AHS in forefront of health-care achievements
Re: “Forget doctors, Redford should target AHS execs,” Licia Corbella, Opinion, Feb. 9.
While I agree with Licia Corbella — Alberta Health Services does need to be more efficient and less bureaucratic, and question every dollar spent and every decision made, based on how it improves access and patient satisfaction — what matters most to me is what we are doing now, not what might have happened in the past.
At the time of amalgamation of the nine former health regions, AHS had 144 vice-presidents and senior executives. Too many people without enough to do! Since then, that number has been reduced to 81. These executive reductions, together with other administrative changes, have resulted in $660 million in administration cost savings and cost avoidance being removed from the health system. However, more needs to be done and will be done. Why does AHS still need that many VPs? Because it has almost 100,000 employees, 16,800 volunteers and more than 8,000 physicians in 99 hospitals, five stand-alone psychiatric facilities, with 8,118 acute care beds and 21,683 continuing care beds and spaces. AHS runs a $12.6-billion budget, and by any measure, is one of the largest and most complex organizations, public or private, in Canada today.
In fact, AHS now has the leanest health-care admin- istration in Canada, according to the Canadian Institute for Health Information. The cost of administration within Alberta, as a percentage of total expenses, was 3.3 per cent in 2010/11. Again, this is the lowest in Canada.
Is that good enough? No. And neither is our improvement rate for patient satisfaction. It’s better than in 2010, when the last survey was done by the Health Quality Council of Alberta, but most of us would agree, and that includes the VPs, managers and leaders at AHS who put in long hours, days and nights keeping a complex health system on track and moving forward, there’s much more to be done.
It’s why, more than a year ago, we began shifting more decision-making into the hands of local leaders in Alberta’s five zones and why we accelerated that work last fall. We are actively moving to have local decisions made as close to their impact point as possible. It’s why all our leaders today have responsibility to answer tough questions when it comes to spending: How does this improve care? How does this improve access? How does it add value? And it’s why the AHS board has challenged AHS’s leaders to find more efficiencies, more ways to reduce administrative costs and to make AHS more productive. Our leaders understand that and they have our confidence.
All of this work is urgent and necessary if we want to have a sustainable healthcare delivery system. AHS has accepted responsibility for doing its part to tackle Alberta’s budget realities. We are in a dramatically different economic environment today compared to a year ago, let alone four years, which now seems like the distant past.
As our CEO, Dr. Chris Eagle, has said, “We need greater emphasis on people, less emphasis on bureaucratic processes. We must view our health-care delivery system and everything we do through the eyes of our patients.”
While I can’t speak to anecdotes about what might have happened before AHS was created, I am confident that the AHS of today will rise to the challenges ahead. All of our leaders have taken on the work of the former executives and managers and more, as AHS has adopted higher performance targets and performance expectations. We will need them to do more still.

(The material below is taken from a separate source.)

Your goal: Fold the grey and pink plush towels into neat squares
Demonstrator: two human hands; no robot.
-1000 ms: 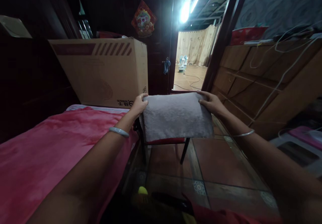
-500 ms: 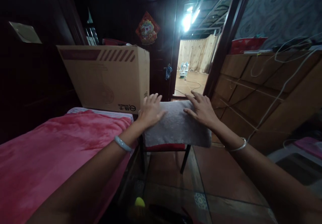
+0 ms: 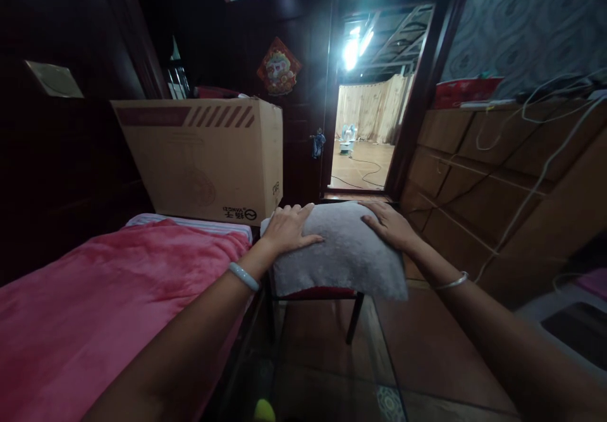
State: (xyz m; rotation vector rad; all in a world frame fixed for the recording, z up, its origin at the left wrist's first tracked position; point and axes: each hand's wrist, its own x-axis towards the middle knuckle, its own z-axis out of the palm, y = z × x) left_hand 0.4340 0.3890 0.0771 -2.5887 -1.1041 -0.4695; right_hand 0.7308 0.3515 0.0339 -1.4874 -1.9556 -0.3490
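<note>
– What are the hands touching?
– A grey plush cloth [image 3: 339, 257], spread over a chair [image 3: 315, 294] with a red seat and dark legs. It covers most of the seat and hangs over its near edge, where only a strip of red shows. On the right, a loose corner of the cloth droops out past the chair's near right corner

– And the left hand [image 3: 288, 229]?
– Palm down towards the chair's far left corner, its fingers and thumb spread apart and laid on the cloth, with nothing clamped between them. A pale bangle [image 3: 244, 276] circles the wrist

– The right hand [image 3: 389, 227]?
– Also on the cloth, towards the chair's far right corner, fingers reaching to the far edge and the thumb standing apart from them. Its wrist wears a silver bangle [image 3: 453, 281]

– What surrounds the chair?
– To its left lies a pink blanket [image 3: 118, 295], with a large cardboard box [image 3: 199, 162] standing at the blanket's far end. To the right is a wooden cabinet [image 3: 474, 175], a red container [image 3: 467, 92] near its top's far corner. Straight ahead, a fan [image 3: 348, 136] stands on the floor beyond an open doorway
</note>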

In fact, I’d go further. All of our staff and physicians and volunteers should be commended for achieving what no other province has done: Building a provincial health system with strong local accountability and the ability to make meaningful, transformational, long-term change to improve access and the patient experience.
While I respect Corbella’s opinion, I respectfully disagree with her. AHS administrators are dedicated and hard-working individuals who do their best day in and day out to improve health care in Alberta.
If people have concerns or questions about AHS, I want to hear from them, because as the chair of AHS, the buck stops here! Our board and me, as its chair, have overarching responsibility for such matters and we welcome any concrete, constructive and well-reasoned thoughts.
Above all, it’s time to look forward, not back.